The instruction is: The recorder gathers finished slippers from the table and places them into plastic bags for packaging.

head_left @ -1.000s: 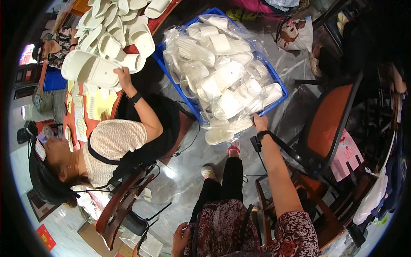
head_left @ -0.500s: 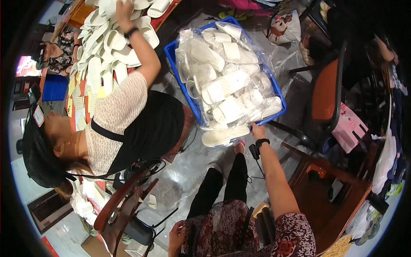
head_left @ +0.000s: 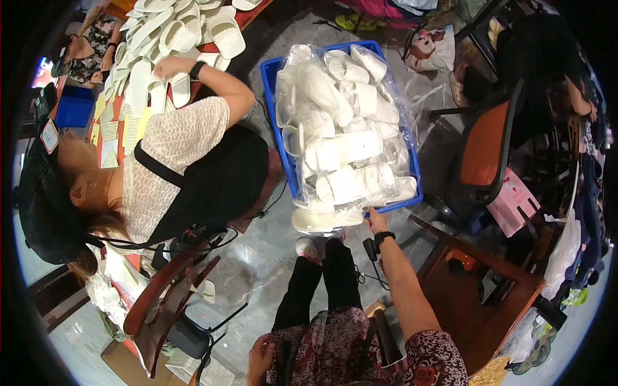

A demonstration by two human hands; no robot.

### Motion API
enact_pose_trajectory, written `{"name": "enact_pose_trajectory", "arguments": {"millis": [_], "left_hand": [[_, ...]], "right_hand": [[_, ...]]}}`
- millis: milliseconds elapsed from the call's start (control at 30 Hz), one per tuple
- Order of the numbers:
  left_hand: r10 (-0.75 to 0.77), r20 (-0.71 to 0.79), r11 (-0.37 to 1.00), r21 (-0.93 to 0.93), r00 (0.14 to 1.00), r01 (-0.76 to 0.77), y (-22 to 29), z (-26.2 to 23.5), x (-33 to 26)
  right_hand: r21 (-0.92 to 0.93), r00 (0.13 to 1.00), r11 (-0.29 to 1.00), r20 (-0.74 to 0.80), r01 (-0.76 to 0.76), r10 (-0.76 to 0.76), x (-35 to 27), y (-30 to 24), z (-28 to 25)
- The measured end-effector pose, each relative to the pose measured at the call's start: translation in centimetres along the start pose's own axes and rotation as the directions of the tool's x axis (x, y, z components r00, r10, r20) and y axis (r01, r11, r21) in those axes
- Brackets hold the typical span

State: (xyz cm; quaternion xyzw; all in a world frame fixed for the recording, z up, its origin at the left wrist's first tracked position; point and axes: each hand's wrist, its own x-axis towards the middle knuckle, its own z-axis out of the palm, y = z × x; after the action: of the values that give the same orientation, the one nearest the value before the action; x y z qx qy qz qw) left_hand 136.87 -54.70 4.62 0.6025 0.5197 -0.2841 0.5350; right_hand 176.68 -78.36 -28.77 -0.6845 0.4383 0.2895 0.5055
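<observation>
My right hand [head_left: 377, 222] is closed on the near rim of a blue plastic crate [head_left: 400, 204], with the arm stretched forward. White slippers [head_left: 344, 149] in clear plastic bags are heaped above the crate's sides. One bagged slipper [head_left: 318, 219] overhangs the near edge, left of that hand. My left hand [head_left: 261, 358] hangs beside my hip, loosely open, its fingers partly turned toward my clothes; I see nothing in it.
At left, a co-worker [head_left: 174, 135] reaches over a table piled with unbagged white slippers [head_left: 177, 29]. Wooden chairs stand on both sides [head_left: 161, 289], [head_left: 476, 302]. An orange-backed chair [head_left: 487, 145] and pink bag [head_left: 513, 202] are at right. A loose slipper [head_left: 208, 291] lies on the floor.
The crate has turned slightly and sits a little lower in view, my right hand still on its rim. My feet have shifted. The co-worker's hand has come back from the pile's far side.
</observation>
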Motion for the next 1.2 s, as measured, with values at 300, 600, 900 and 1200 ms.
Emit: {"name": "enact_pose_trajectory", "arguments": {"millis": [300, 600, 900, 1200], "left_hand": [[0.093, -0.01, 0.99, 0.108, 0.996, -0.092, 0.2, -0.1, 0.9], [0.092, 0.053, 0.987, 0.126, 0.994, -0.098, -3.6, -1.9, 1.3], [0.117, -0.064, 0.983, 0.151, 0.991, -0.106, -9.3, -4.8, -0.5], [0.228, -0.023, 0.965, 0.137, 0.973, -0.223, -17.0, -1.2, -4.6]], "right_hand": [[0.039, 1.0, 0.999, -0.007, -0.003, 0.003, 0.0, 1.5, -0.6], [0.07, 0.998, 0.997, -0.034, 0.046, -0.043, -2.4, 6.3, -0.6], [0.087, 0.988, 0.996, -0.156, -0.002, 0.016, -2.8, 8.6, -0.2], [0.217, 1.0, 0.976, -0.001, -0.01, 0.011, -5.7, 15.1, -1.5]]}}
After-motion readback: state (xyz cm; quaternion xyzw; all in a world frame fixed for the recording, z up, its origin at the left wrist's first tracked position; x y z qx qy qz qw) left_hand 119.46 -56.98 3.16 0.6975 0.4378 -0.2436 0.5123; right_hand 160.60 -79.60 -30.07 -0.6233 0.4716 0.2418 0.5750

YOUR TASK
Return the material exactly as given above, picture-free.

WRITTEN RESPONSE
The instruction is: The recorder gathers finished slippers from the table and places them into plastic bags for packaging.

head_left @ -1.000s: 
head_left @ -0.500s: 
head_left @ +0.000s: 

A demonstration by two human hands; no robot.

### Motion API
enact_pose_trajectory, written `{"name": "enact_pose_trajectory", "arguments": {"millis": [_], "left_hand": [[_, ...]], "right_hand": [[_, ...]]}}`
- millis: milliseconds elapsed from the call's start (control at 30 Hz), one per tuple
- Order of the numbers:
  left_hand: r10 (-0.75 to 0.77), r20 (-0.71 to 0.79), r11 (-0.37 to 1.00), r21 (-0.93 to 0.93), r00 (0.14 to 1.00), r01 (-0.76 to 0.77), y (-22 to 29), z (-26.2 to 23.5), x (-33 to 26)
  right_hand: r21 (-0.92 to 0.93), r00 (0.13 to 1.00), r11 (-0.29 to 1.00), r20 (-0.74 to 0.80), r01 (-0.76 to 0.76), r10 (-0.76 to 0.76), x (-35 to 27), y (-30 to 24), z (-28 to 25)
- The measured end-effector pose, each relative to the pose measured at the call's start: translation in centimetres along the start pose's own axes and rotation as the directions of the tool's x axis (x, y, z components r00, r10, r20) and y axis (r01, r11, r21) in those axes
- Brackets hold the typical span

State: (xyz cm; quaternion xyzw; all in a world frame fixed for the recording, z up, its origin at the left wrist's first tracked position; point and axes: each hand's wrist, its own x-axis towards the middle knuckle, its own z-axis out of the palm, y = z × x; after the action: of the values that give the same orientation, the one nearest the value before the action; x y z qx qy qz qw) left_hand 136.87 -54.70 4.62 0.6025 0.5197 -0.2841 0.5350; right_hand 176.68 -78.36 -28.77 -0.6845 0.4383 0.2895 0.5055
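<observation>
My right hand [head_left: 377, 222] is closed on the near rim of a blue plastic crate [head_left: 400, 204], with the arm stretched forward. White slippers [head_left: 344, 149] in clear plastic bags are heaped above the crate's sides. One bagged slipper [head_left: 318, 219] overhangs the near edge, left of that hand. My left hand [head_left: 261, 358] hangs beside my hip, loosely open, its fingers partly turned toward my clothes; I see nothing in it.
At left, a co-worker [head_left: 174, 135] reaches over a table piled with unbagged white slippers [head_left: 177, 29]. Wooden chairs stand on both sides [head_left: 161, 289], [head_left: 476, 302]. An orange-backed chair [head_left: 487, 145] and pink bag [head_left: 513, 202] are at right. A loose slipper [head_left: 208, 291] lies on the floor.
The crate has turned slightly and sits a little lower in view, my right hand still on its rim. My feet have shifted. The co-worker's hand has come back from the pile's far side.
</observation>
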Motion for the next 1.2 s, as measured, with values at 300, 600, 900 and 1200 ms.
Emit: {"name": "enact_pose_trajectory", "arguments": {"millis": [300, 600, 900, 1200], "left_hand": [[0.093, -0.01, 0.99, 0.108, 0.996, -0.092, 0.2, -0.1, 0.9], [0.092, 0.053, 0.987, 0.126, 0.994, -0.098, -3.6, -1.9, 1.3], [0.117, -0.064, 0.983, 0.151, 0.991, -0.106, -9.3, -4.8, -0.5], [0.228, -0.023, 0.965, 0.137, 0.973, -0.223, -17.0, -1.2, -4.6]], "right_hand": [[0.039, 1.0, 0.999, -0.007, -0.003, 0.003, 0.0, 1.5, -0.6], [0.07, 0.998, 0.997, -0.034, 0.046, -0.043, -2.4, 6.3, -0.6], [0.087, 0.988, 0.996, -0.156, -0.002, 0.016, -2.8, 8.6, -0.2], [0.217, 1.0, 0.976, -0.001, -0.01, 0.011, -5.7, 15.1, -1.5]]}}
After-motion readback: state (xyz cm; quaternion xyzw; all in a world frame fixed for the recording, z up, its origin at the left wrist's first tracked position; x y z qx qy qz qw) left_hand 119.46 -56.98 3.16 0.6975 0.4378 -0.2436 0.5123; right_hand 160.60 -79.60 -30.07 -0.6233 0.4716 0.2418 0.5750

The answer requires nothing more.